● WORK REQUEST: Return the data verbatim, without pictures.

....

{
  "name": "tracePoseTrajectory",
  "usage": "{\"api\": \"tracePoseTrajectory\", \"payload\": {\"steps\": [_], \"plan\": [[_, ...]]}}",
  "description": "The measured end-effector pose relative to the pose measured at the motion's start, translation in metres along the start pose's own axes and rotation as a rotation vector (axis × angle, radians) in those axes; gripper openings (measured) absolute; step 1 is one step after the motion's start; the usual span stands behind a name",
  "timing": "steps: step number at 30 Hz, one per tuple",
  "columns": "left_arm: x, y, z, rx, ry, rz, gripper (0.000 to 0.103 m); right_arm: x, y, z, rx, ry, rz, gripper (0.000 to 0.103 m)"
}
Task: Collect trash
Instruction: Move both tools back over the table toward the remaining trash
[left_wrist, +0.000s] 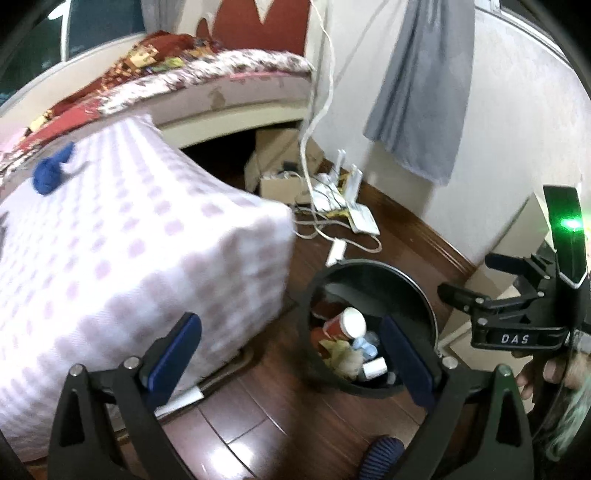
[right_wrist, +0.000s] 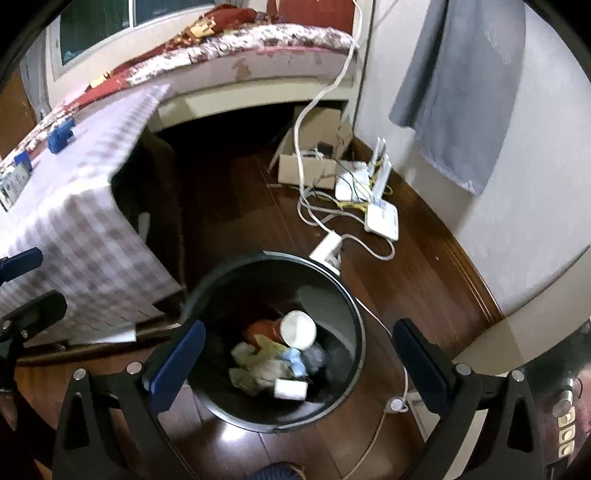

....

● SOLVED PROBLEM:
{
  "name": "tracePoseTrajectory",
  "usage": "{\"api\": \"tracePoseTrajectory\", \"payload\": {\"steps\": [_], \"plan\": [[_, ...]]}}",
  "description": "The measured end-effector pose relative to the pose measured at the motion's start, translation in metres along the start pose's own axes and rotation as a rotation vector (axis × angle, radians) in those axes; gripper openings (measured) absolute; step 1 is one step after the motion's start; the usual span stands behind a name",
  "timing": "steps: step number at 30 Hz, one per tuple",
  "columns": "left_arm: x, y, z, rx, ry, rz, gripper (0.000 to 0.103 m); right_arm: x, y, z, rx, ry, rz, gripper (0.000 to 0.103 m)"
}
Task: Collect trash
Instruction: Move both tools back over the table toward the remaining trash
[left_wrist, +0.000s] 
[right_wrist, +0.000s] 

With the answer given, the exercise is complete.